Right to Know Reasons for the Detention or Arrest
People detained or arrested have the right to know the reasons for the detention or arrest right away. The police must explain the reasons in clear and simple language.
This information helps people detained or arrested know how serious the situation is. They can then make an informed decision about their other rights. For example, they can decide to speak to a lawyer, and can remain silent when questioned by the police.
Right to Speak to a Lawyer
The right to speak to a lawyer is a fundamental right. It allows people detained or arrested to discuss their rights and responsibilities with a lawyer. For example, they can find out what to expect after the arrest and get advice about whether to remain silent when questioned by police.

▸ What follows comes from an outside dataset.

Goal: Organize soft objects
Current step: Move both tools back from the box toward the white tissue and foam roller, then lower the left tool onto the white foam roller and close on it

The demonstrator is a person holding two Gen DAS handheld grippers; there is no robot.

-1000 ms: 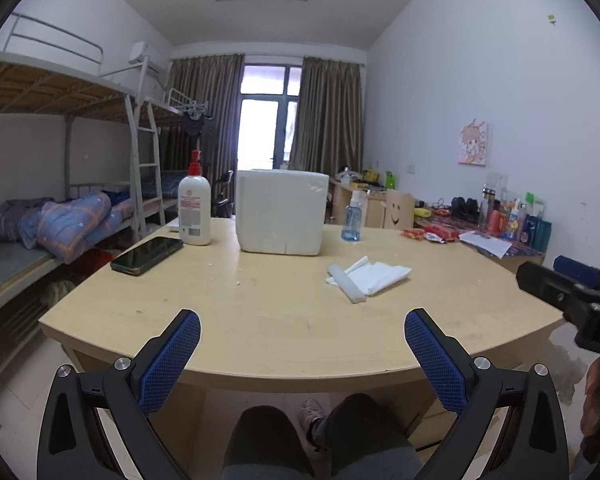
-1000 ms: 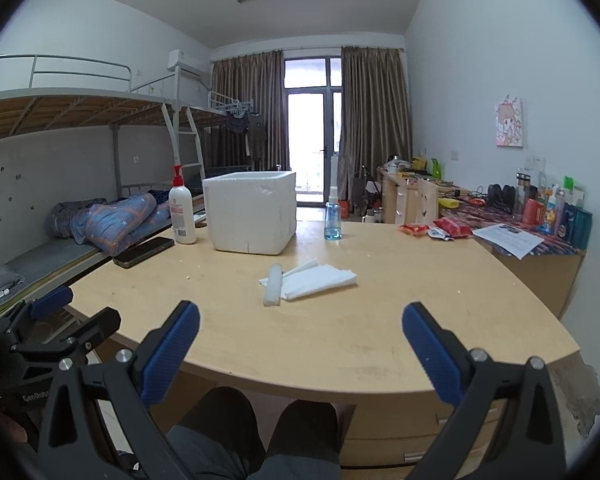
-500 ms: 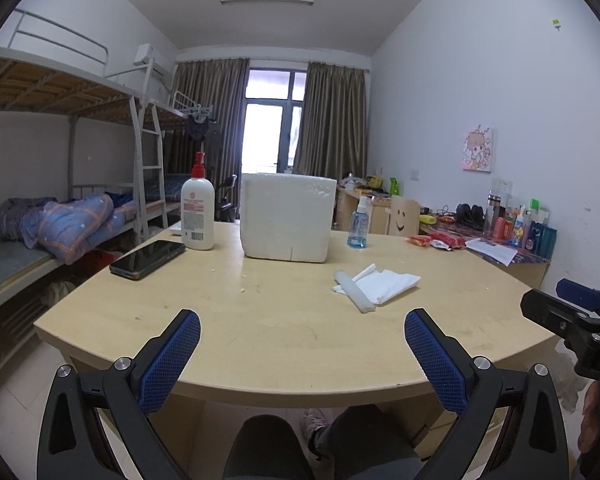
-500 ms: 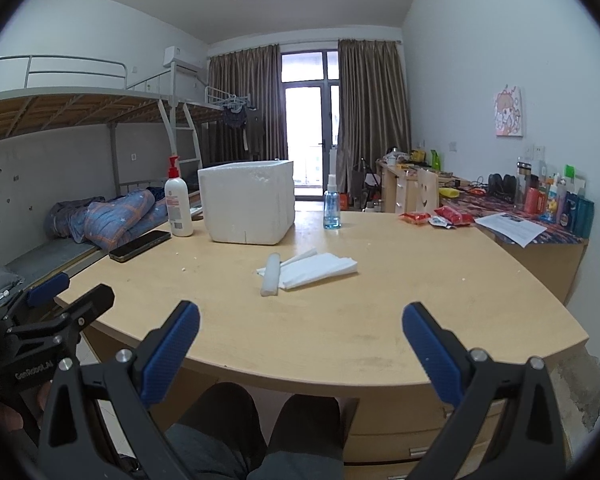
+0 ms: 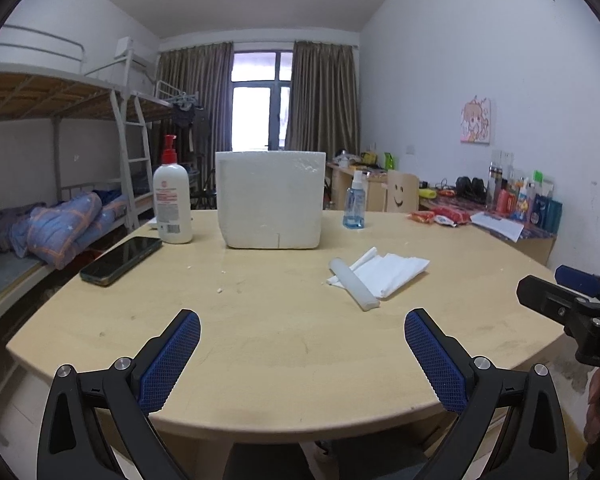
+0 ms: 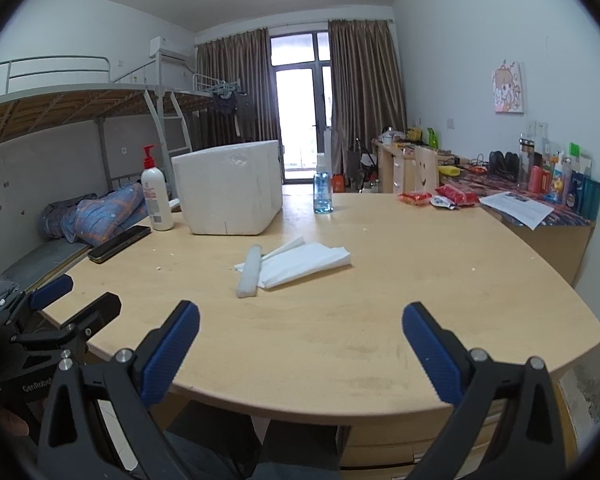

The police must let anyone detained or arrested person speak to a lawyer. Immediately after detention or arrest, the police must follow these steps:
- inform people detained or arrested of the right to speak to a lawyer of their choice
- tell them that they can get help from a legal aid lawyer at no cost if needed and about on-call lawyers who offer free telephone consultations 24 hours a day stop questioning them and trying to obtain information as long as they have not had a reasonable chance to talk to their lawyers
As soon as possible after arresting someone, the police must do these things:
- help the person find a lawyer, for example, by giving the person access to a telephone book or directory
- let the person speak to his lawyer in private in a room where they will be overheard
People detained or arrested have the right to choose their lawyers. However, if the lawyer chosen is not available within a reasonable time, the police must let them talk to another lawyer. If they refuse to talk to another lawyer even if the original choice is not available, the police can continue their questioning.

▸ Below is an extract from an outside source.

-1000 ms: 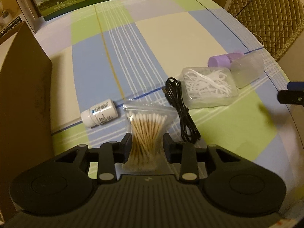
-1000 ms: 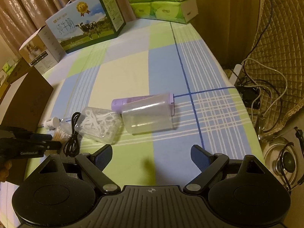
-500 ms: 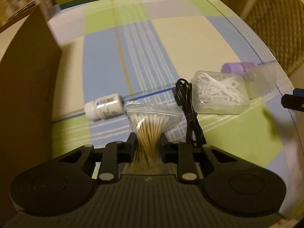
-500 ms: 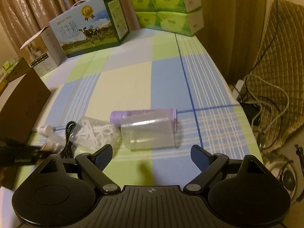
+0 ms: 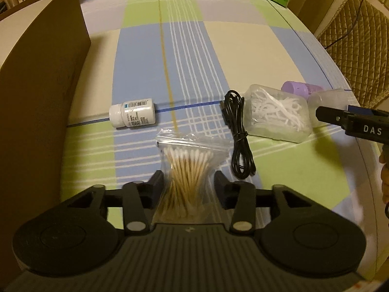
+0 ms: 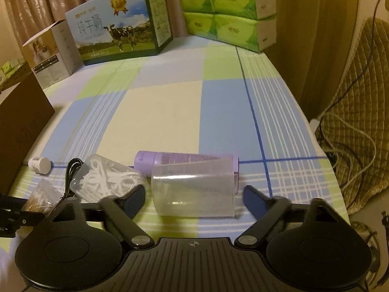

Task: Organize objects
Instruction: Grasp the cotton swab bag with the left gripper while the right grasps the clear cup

People detained or arrested have the right to consult a lawyer only once. But the police must let them consult a lawyer more than once if it is necessary for them to really exercise their rights. Here are some examples:
- The first lawyer they contacted is unable to advise them
- The circumstances have changed and the person detained or arrested is suspected of a more serious crime (e.g., drug trafficking instead of possession of drugs)
- The police want to use another method of investigation (e.g., a lie detector)
The right to speak to a lawyer does not include the right to have a lawyer present during police questioning. However, the lawyer can be present if everyone agrees to it.
People detained or arrested can give up the right to speak to a lawyer, but they must be fully aware of all consequences of this decision. For people with mental disabilities (also called “intellectual disabilities”), the police must also make sure they understand the consequences of giving up this right. If they waive the right to speak to a lawyer but do not fully understand what this means, evidence obtained against them might not be allowed in court.
Right to Remain Silent During a Detention or Arrest
People detained or arrest have the right to remain silent. In fact, the police must inform people of this right.
The purpose of the right to remain silent is to prevent people detained or arrested from hurting their cases by helping the police. As a general rule, when people choose to remain completely or partially silent, this cannot be interpreted as a sign that they are they are guilty. In Canada, people are presumed innocent until found guilty based on the evidence.
People detained or arrested who know about and understand the right to remain silent can speak to the police if they want to. In this case, whatever they say can be used against them in court.
However, if the police do not respect the right to remain silent, the evidence they gather during a detention or arrest can’t be used in court.
The same applies to evidence against people with an intellectual disability: if they waive the right to remain silent but didn’t fully understand the consequences of doing this, the evidence can’t be used in court.